39De la même façon, un point de vue subtil sur les intrigues est présent de façon implicite. En développant de nouvelles méthodologies, je devais en rester à un niveau assez simple : « une chose après l’autre », c’était tout ce que je pouvais me permettre. Par « intrigue », je désignais une simple succession d’événements. Mais, dans un programme plus général d’explication narrative, l’intrigue doit jouer un rôle central. C’est pourquoi plusieurs des chapitres font référence à une théorie structurale de la littérature qui s’appuie sur un nombre limité d’intrigues. Dans un programme portant sur les intrigues, le problème de la périodisation doit être pris au sérieux. Une question particulière liée à celle des intrigues est le problème de la périodisation. Les intrigues ont leurs débuts, leurs milieux et leurs fins qu’on peut définir arbitrairement, comme, dans le programme standard, les variables à expliquer peuvent être choisies de manière arbitraire. Un programme narratif sérieux doit donc se poser cette question de la périodisation : il faut décider si le début d’une séquence sociale est une propriété inhérente du processus social lui-même, ou bien simplement un aspect arbitraire de notre manière d’en parler. J’ai discuté cette question en lien avec celle de la compréhension de différents discours historiques formalisés : les généalogies ascendantes, où l’on recherche tous les ancêtres de la chose qu’on étudie, les généalogies descendantes, où l’on se focalise sur toutes ses conséquences, etc. Tous ces choix impliquent de poser des limites au caractère réticulaire de la dynamique sociale.

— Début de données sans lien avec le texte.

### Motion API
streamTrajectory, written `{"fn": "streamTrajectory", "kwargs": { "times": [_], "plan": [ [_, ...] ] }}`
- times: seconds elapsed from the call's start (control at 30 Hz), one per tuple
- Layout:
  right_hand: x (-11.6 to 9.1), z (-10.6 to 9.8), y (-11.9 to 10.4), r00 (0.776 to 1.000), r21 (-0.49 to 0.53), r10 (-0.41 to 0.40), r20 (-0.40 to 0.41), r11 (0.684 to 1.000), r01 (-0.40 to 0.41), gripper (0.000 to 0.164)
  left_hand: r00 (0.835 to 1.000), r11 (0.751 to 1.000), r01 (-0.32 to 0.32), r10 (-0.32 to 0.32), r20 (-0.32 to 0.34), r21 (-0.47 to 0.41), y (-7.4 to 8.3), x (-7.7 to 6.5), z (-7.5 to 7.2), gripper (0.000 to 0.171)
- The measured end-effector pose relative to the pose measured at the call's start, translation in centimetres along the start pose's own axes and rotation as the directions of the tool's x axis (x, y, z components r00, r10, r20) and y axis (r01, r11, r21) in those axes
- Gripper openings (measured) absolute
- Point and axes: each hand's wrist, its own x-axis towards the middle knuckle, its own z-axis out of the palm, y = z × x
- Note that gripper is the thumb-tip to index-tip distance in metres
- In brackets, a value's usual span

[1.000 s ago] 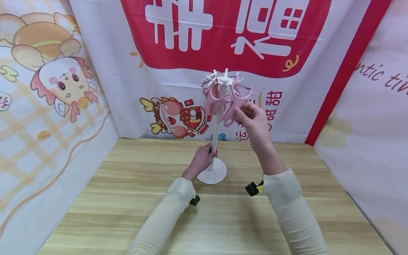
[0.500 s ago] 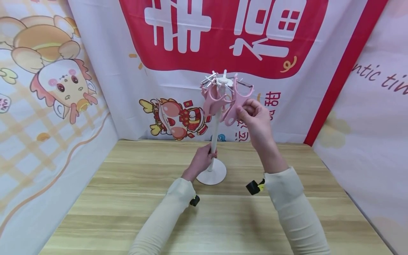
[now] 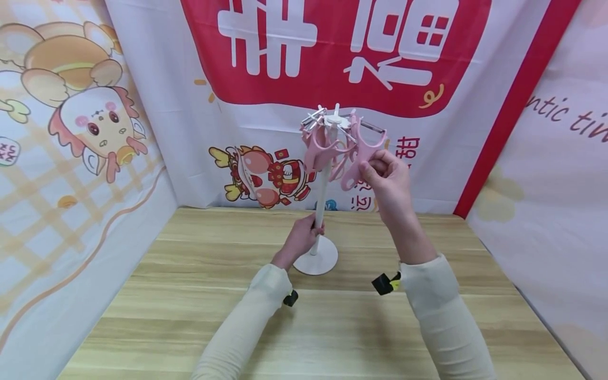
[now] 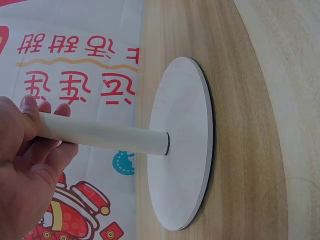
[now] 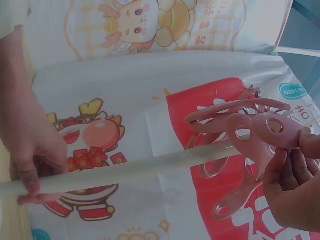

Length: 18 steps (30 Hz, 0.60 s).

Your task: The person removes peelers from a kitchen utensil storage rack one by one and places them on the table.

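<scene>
A white stand [image 3: 322,200] with a round base [image 3: 316,262] rises from the wooden table, and several pink peelers [image 3: 319,149] hang from the hooks at its top. My left hand [image 3: 302,237] grips the pole low down, as the left wrist view shows: hand [image 4: 30,150], pole [image 4: 105,136], base [image 4: 181,145]. My right hand [image 3: 385,178] pinches the handle of one pink peeler [image 3: 362,153], tilted out to the right of the hooks. In the right wrist view that peeler [image 5: 272,132] lies against my fingers [image 5: 290,175], the pole [image 5: 130,170] crossing behind.
Printed banners [image 3: 332,53] close in the back and both sides of the table [image 3: 190,295]. Black wrist cameras sit on both sleeves [image 3: 385,283].
My right hand has drawn the held peeler outward to the right, away from the cluster. The left hand stays on the pole.
</scene>
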Motion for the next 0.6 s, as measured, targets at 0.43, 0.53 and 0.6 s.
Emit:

40C’est en réfléchissant aux bifurcations dans les processus sociaux que j’ai discuté de ces questions. Dans ce cas, l’idée d’un programme explicatif narratif est particulièrement claire, parce que l’idée même de bifurcation, d’un point de vue logique et formel, est nécessairement une idée narrative. Le chapitre 8 détaille les conséquences en termes de logique et de mode d’explication de cette idée de bifurcation [22]. Elle implique en particulier que la dynamique sociale peut être analysée en termes de trajectoires et de bifurcations. Ici, j’appelle « trajectoires » non pas une forme routinière, comme ci-dessus, mais plutôt un ensemble de règles assez stables qui produisent des résultats : une sorte de « modèle » causal stable permettant d’expliquer de petites variations. Entre les trajectoires de ce type, ces périodes pendant lesquelles il y a un modèle stable, on trouve des bifurcations, les points où les cas passent d’une trajectoire à une autre, donc entrent dans un nouveau régime de causalité. La nature de cette transition doit alors être déterminée. Si on adopte cette conceptualisation, les méthodes standard et narrative peuvent se répartir le monde, la première traitant des trajectoires, la seconde des bifurcations. Cette idée m’a amené à réfléchir aux conditions dans lesquelles un système social susceptible d’être analysé ainsi, en termes de trajectoires et de bifurcations, peut émerger. Un autre intérêt de cette approche était qu’elle permettait de distinguer les parties structurales et non structurales des déterminismes sociaux : les bifurcations permettaient à la structure de jouer un rôle. De ce point de vue, le modèle bifurcations-trajectoires s’insérait dans mes idées plus générales sur la manière de penser la contextualité et l’indétermination dans les systèmes sociaux. Ce n’était qu’une autre manière de réfléchir aux histoires naturelles (les trajectoires), aux carrières et aux champs d’interaction.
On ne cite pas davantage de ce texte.